So what to make of new Twitter CEO Linda Yaccarino’s PR-speak version of her approach to managing the app?
Yesterday, Yaccarino published a series of tweets, in which she outlined why she chose to come work for Twitter under new owner Elon Musk, and what will guide her decision-making at the app.
And most of what Yaccarino shared is predictable cheerleading:
“Elon knew space exploration and electric vehicles needed transformation, so he did it. It’s also becoming clear that the global town square needs transformation – to drive civilization forward through the unfiltered exchange of information and open dialogue about the things that matter most to us. Have you ever been talking with someone particularly insightful and thought, you should have the freedom to speak your mind. We all should. Enter Twitter 2.0.”
Yeah, that’s pretty much an Elon talking point – and I don’t know that free speech was as contained as Musk and his contemporaries want to project in their public statements.
But this has become a common refrain, and a rallying call for Musk’s acolytes, so it’s no surprise to see Yaccarino parrot the same here.
What exactly that will mean, in a business context, is another thing altogether, and it’ll be interesting to see how Yaccarino, in particular, is able to balance this approach with her remit to attract more advertisers to the app.
As a reminder, Twitter’s US ad revenue is down by almost 60% this year, due to many brands opting out of Elon’s various changes at the app. Those have included bringing back previously banned users, lessening removals of violative content, putting increased reliance on the user community for moderation, and allowing ads to be subject to audience fact-checks via Community Notes.
Some of those may end up being positive steps, but at present, many brands are hesitant, and it’s Yaccarino that’ll be tasked with providing more reassurance on each element.
“Twitter’s on a mission to become the world’s most accurate real-time information source and a global town square for communication.
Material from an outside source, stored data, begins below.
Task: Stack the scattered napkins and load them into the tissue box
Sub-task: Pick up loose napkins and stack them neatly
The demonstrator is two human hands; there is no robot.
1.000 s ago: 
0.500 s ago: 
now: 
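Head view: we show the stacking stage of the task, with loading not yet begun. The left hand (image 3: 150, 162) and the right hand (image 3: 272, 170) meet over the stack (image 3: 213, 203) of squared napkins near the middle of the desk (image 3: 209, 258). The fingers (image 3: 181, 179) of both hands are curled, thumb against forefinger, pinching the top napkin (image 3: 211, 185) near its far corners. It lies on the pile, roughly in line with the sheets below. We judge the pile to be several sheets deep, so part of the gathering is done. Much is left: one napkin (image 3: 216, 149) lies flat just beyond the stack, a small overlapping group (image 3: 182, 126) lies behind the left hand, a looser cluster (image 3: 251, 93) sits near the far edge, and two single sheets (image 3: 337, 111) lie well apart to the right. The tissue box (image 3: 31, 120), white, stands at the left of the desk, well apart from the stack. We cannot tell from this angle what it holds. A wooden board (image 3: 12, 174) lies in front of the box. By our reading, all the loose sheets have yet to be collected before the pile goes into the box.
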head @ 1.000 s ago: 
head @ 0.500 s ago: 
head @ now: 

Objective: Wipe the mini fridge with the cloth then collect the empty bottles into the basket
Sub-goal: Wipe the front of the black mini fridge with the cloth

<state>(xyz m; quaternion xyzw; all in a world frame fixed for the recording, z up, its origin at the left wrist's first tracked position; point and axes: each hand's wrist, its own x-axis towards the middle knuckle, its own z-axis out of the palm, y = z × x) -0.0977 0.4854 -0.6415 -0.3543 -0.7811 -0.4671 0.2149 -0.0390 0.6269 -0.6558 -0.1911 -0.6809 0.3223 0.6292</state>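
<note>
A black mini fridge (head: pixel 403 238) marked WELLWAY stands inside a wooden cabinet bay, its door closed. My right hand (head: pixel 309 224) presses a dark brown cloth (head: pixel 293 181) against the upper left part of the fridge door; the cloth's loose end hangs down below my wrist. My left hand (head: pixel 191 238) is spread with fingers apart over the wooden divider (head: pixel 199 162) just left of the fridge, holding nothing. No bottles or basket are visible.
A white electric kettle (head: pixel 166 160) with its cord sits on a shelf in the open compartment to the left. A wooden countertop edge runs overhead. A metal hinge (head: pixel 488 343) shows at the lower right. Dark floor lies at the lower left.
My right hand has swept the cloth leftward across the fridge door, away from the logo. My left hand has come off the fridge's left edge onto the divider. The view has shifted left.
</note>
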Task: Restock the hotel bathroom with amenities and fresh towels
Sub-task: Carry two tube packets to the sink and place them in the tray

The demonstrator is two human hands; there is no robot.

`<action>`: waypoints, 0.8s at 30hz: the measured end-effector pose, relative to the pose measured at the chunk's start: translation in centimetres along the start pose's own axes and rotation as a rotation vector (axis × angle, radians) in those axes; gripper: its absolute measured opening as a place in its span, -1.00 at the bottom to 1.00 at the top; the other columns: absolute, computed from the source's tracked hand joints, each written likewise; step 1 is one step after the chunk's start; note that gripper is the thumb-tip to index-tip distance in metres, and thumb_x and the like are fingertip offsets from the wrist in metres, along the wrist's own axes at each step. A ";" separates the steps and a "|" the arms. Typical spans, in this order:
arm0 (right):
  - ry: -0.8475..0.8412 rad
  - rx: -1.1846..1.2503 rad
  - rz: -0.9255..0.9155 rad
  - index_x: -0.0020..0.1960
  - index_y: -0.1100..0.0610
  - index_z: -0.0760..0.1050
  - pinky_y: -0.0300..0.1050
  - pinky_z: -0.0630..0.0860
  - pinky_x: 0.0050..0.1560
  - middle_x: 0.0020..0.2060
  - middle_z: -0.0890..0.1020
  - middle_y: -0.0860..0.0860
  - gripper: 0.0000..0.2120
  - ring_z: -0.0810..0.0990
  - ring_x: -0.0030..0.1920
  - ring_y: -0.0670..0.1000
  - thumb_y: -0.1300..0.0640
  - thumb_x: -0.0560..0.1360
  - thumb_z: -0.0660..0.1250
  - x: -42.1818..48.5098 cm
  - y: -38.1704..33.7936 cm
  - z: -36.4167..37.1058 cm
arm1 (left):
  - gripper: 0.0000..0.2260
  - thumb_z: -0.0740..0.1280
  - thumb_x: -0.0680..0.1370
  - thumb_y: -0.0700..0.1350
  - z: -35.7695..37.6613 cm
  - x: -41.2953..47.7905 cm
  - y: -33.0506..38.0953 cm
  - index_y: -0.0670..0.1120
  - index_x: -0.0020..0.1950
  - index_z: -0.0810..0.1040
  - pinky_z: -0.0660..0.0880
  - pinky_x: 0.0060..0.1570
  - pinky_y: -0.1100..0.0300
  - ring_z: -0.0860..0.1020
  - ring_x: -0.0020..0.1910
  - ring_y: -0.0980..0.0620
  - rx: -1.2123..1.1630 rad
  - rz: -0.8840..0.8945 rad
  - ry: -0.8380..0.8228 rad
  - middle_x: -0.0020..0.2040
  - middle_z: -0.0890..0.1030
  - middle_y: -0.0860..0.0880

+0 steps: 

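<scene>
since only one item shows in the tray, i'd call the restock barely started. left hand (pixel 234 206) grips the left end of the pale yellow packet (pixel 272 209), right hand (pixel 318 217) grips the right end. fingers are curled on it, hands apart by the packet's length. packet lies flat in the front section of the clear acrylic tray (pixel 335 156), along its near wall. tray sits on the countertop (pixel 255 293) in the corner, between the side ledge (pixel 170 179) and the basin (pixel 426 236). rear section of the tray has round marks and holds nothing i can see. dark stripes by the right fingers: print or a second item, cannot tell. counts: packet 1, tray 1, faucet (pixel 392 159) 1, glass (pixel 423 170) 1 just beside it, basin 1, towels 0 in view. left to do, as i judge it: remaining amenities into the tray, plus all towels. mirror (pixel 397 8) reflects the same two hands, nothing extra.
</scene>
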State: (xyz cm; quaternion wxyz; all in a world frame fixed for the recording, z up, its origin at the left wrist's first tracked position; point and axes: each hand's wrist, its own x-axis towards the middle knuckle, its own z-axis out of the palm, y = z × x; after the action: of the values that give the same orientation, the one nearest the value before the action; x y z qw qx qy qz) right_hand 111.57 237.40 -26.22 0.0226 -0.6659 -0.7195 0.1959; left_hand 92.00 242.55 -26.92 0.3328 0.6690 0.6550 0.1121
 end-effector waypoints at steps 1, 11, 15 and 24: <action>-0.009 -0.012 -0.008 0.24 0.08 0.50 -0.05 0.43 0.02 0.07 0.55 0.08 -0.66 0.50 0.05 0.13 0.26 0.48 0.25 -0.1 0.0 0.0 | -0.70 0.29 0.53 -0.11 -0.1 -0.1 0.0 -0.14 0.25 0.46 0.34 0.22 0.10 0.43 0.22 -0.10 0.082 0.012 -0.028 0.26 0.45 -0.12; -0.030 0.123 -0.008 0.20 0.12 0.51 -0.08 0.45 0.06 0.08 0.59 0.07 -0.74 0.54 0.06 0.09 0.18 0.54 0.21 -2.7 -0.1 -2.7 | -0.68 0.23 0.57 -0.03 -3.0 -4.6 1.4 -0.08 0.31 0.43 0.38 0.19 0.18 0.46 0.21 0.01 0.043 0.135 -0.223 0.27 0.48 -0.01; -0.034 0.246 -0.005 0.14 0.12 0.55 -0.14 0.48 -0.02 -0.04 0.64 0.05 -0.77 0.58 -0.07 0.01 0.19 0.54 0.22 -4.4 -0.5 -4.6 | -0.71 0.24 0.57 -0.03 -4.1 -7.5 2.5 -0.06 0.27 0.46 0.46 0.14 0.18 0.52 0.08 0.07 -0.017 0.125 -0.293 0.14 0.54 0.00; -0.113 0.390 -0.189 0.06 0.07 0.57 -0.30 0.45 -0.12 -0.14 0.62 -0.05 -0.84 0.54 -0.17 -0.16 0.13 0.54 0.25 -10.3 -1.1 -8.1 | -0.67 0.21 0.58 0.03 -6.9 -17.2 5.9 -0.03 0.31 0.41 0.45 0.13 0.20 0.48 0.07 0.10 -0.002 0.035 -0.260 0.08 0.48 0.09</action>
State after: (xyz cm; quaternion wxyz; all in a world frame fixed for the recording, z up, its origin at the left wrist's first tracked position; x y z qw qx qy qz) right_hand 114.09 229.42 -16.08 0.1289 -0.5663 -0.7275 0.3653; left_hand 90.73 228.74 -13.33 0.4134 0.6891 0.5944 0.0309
That’s not an empty promise. That’s OUR reality. When you start by wrapping your arms around this powerful vision, literally everything is possible. You have to genuinely believe – and work hard for that belief.”
Yeah, more cheerleading, not overly insightful. ‘Wrapping your arms’ around a corporate concept is a particular highlight.
“The success of Twitter 2.0 is all of our responsibility. We need to think big. We need to transform. We need to do it all together. Our first principles are questioning our assumptions and building something new from the ground up. It’s rare to have the chance to put a new future into the hands of every person, partner, and creator on the planet.”
Again, it’s really a PR-style call to action, littered with bombastic platitudes, which is pretty much what you would expect from the incoming CEO of a company. But it doesn’t really provide a lot of insight into how Yaccarino will tackle Twitter’s key problems – though the note about challenging assumptions is what’s seemingly been key in Musk’s traditional business approach.
When Musk took over Tesla, for example, there were lots of assumptions about what could and could not be done with electric vehicles, with batteries, in particular proving to be a stumbling point for many past attempts in this arena.
The assumption was that batteries cost a certain amount to make, and could not be made cheaper, but Musk broke the process down, sought out new options, in line with technological advances and progress, and found new ways to make it happen. That was a key turning point for the company, and that’s the same approach that Elon’s taken ever since, re-examining possible solutions to existing problems, even if they’ve been tried many times before, and seeing if there might be new ways to address them, with the possibility of discovering new opportunities.
That’s why he’s trying out various things that Twitter’s tested in the past, like creator subscriptions, Twitter Blue, original video content, etc. Twitter’s tried, and essentially abandoned each of these projects in the past, which is why most analysts are skeptical of Musk’s attempts – but Elon’s going to find out for himself whether these approaches can work, with a new perspective, as opposed to just taking everyone else’s word for it.
Because if a new angle can be found, that could solve all of Twitter’s problems.
Twitter Blue, for example, still hasn’t seen significant take up, despite Musk’s attempts to make it a more attractive package. But if Twitter can make it work, that’ll bring in more money, while reducing Twitter’s reliance on ad dollars, and potentially addressing many of its bot and spam problems in a single solution.
If Twitter can boost take-up, that would be ideal. But evidence would suggest that it can’t – which, again, is why outside commentators are critical of Musk’s moves. It’s less about ideological differences, a common counter to Elon criticism, and more about historical context and data.
But if Elon can find a way, as he has in the past, it could be a revolution, despite what history may suggest.
That’s an interesting point of context in Musk, and now Yaccarino’s approach – that not everything they do is going to work, but every experiment will give them more context. And even if those outside the company believe that we have enough context already to abandon some of these approaches, Elon and Yaccarino are going to challenge assumptions, and test them anyway, with a view to re-building the app in line with these principles.